Previous reports have addressed the impact of CNVs on the phenotypic variation of domestic animals species. For instance, (Clop et al., 2012) supposed that bridging the gap between CNV genotypes and complex phenotypes will be the next genetic challenge. In addition, (Fontanesi et al., 2011) showed that duplication of the ASIP (agouti-signaling protein) locus was associated with a grey coat in the Massese sheep. The majority of CNVRs identified in this study overlapped with pig QTLs. Earlier, (Paudel et al., 2015) hypothesized that copy number variations provided the means for rapid adaptation to different environments during speciation/diversification. Here, we also deem that some genes with CNVs have had a possibly prominent role in the ongoing speciation, and might have impacted certain phenotypes through gene dosage alteration or via a positional effect, in which the structural variant might have altered the genomic landscape of the regulatory elements modulating the expression of these genes.

According to the enrichment analysis results and the already known basic gene function, genes related to some specific biological procession were identified, such as DGAT1, DGAT2, MOGAT2, AGPAT2, FABP1, PPARA, ANGPTL3, NPC2 gene involving fat metabolic (see Table 5). DGAT1 and DGAT2 participate in the regulation of energy synthesis and catabolism, and affect fat metabolism and lipid deposition in tissues. MOGAT2 is critically involved in the uptake of dietary fat by the human small intestine. The roles of FABP1 are related to the lipid metabolism regulation by the PPAR signaling pathway. The NPC2 gene has important functions in the transfer of cholesterol from the human lysosome.
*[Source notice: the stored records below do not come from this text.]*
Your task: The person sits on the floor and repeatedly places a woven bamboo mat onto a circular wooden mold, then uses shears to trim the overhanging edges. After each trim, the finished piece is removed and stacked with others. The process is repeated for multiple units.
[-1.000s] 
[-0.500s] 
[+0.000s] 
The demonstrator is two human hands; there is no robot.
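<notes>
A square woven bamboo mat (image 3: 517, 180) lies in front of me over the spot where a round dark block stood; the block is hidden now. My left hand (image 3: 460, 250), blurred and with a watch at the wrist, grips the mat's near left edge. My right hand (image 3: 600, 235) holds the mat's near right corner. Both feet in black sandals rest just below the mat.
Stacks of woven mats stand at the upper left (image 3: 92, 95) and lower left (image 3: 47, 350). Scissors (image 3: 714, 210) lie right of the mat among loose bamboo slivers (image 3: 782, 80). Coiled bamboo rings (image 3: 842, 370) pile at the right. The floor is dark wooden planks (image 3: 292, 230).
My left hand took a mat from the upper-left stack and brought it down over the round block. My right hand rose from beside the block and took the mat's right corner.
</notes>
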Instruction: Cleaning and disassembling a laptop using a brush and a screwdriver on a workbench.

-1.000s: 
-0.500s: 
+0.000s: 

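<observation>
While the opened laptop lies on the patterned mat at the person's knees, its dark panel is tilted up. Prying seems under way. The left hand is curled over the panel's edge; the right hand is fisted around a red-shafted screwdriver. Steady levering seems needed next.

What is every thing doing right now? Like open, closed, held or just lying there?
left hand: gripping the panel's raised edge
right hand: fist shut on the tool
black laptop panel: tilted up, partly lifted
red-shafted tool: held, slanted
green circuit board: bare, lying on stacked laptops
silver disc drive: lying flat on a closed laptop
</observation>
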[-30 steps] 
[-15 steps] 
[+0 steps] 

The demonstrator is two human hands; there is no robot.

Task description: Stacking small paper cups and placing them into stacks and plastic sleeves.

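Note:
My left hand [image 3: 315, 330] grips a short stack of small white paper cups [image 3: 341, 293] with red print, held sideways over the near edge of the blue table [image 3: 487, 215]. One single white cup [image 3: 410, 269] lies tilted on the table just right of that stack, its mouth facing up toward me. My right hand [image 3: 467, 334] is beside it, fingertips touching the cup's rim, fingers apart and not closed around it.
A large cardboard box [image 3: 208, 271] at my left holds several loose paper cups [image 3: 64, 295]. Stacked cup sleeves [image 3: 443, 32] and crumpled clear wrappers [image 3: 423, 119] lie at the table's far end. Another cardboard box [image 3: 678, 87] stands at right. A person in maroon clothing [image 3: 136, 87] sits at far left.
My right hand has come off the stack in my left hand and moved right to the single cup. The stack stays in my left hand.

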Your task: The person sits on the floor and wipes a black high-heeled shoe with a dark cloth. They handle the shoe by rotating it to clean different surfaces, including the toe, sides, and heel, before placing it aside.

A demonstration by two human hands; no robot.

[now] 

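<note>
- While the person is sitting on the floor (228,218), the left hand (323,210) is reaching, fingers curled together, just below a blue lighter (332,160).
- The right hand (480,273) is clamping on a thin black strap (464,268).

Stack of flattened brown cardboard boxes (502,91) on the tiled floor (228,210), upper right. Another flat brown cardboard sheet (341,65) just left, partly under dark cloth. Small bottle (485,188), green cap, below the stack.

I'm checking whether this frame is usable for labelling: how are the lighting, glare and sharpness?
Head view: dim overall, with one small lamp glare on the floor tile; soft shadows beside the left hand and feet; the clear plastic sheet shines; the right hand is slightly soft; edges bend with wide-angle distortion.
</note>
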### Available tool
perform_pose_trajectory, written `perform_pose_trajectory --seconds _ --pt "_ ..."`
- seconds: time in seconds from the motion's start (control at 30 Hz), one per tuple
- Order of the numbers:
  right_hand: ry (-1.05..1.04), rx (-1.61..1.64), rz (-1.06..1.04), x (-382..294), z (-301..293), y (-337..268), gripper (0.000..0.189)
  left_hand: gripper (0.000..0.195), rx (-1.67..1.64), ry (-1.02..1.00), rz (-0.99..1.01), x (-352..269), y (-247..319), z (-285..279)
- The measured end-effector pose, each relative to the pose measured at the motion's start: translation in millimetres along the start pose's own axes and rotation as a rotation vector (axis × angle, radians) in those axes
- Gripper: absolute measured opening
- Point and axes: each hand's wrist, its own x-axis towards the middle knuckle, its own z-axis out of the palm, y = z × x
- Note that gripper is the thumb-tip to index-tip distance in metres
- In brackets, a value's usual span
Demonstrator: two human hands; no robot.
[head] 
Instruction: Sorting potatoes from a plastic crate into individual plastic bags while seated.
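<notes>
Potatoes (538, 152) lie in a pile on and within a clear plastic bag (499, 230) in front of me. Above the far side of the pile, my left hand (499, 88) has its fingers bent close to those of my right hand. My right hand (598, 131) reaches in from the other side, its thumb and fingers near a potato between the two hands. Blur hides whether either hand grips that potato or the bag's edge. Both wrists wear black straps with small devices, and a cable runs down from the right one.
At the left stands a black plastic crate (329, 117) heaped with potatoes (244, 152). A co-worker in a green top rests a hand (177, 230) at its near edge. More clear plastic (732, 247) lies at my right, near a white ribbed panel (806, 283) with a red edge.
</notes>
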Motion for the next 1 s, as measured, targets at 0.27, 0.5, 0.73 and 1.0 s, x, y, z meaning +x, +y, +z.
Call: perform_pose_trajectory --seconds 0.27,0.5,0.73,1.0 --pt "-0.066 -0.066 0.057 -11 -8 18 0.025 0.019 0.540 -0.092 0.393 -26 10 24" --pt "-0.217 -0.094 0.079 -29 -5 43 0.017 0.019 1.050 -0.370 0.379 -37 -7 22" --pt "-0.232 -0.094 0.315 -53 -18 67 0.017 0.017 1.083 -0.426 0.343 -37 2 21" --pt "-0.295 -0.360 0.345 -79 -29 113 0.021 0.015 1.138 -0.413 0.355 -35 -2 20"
Previous studies on human CNV discovery have reported the presence of copy number variable miRNA genes (Wong et al., 2007; Lin et al., 2008). For example, (Marcinkowska et al., 2011) found that approximately 30% of genome miRNAs were located in the human CNV regions. Additionally, (Ha et al., 2009) discovered that miRNAs had an equilibrating role in genomic dosage phenomena. The results of numerous studies have clearly evidenced the feasibility of using the dysregulation of CNV-ncRNAs as a biological marker for disease screening. In this study, we detected 39 miRNA genes that overlapped with CNVRs, including some miRNAs involved in precursor adipocyte differentiation and lipid deposition, such as MIR143, MIR335, MIR378, and MIRLET7 (Table 5). An earlier study by An et al. (2016) revealed that MIR143 was promoted the adipogenic differentiation of porcine bone marrow-derived mesenchymal stem cells. In another investigation, (Li et al., 2016) evaluated differentially expressed liver miRNAs between Tibetan and Yorkshire pigs and identified differentially expressed miRNAs (MIR335 and MIR378) that participated in the glucose and lipid metabolism. It is noteworthy that (Li et al., 2011) adopted a deep sequencing approach to determine the identity and abundance of miRNAs in swine adipose tissue development and found that MIR143 and MIRLET7 were the miRNAs with the highest expression.

Our present analysis results indicate that in the porcine genome CNV-miRNAs tend to target a higher number of genes than non-CNV-miRNAs with a pattern similar to that in the human genome, earlier established by (Wu et al., 2012). These scientists also found that this regulation model might play important roles in the prevention of CNV-miRNA purification. From an evolutionary viewpoint, certain CNV-miRNAs seem to have beneficial effects on biological processes in organisms. Our further analysis revealed that genes targeted by CNV-miRNAs participate in a wide range of biological responses to environmental factors. Obviously, CNV-miRNAs provide a possibility of increasing regulatory complexity using a strategy that increases the number target genes.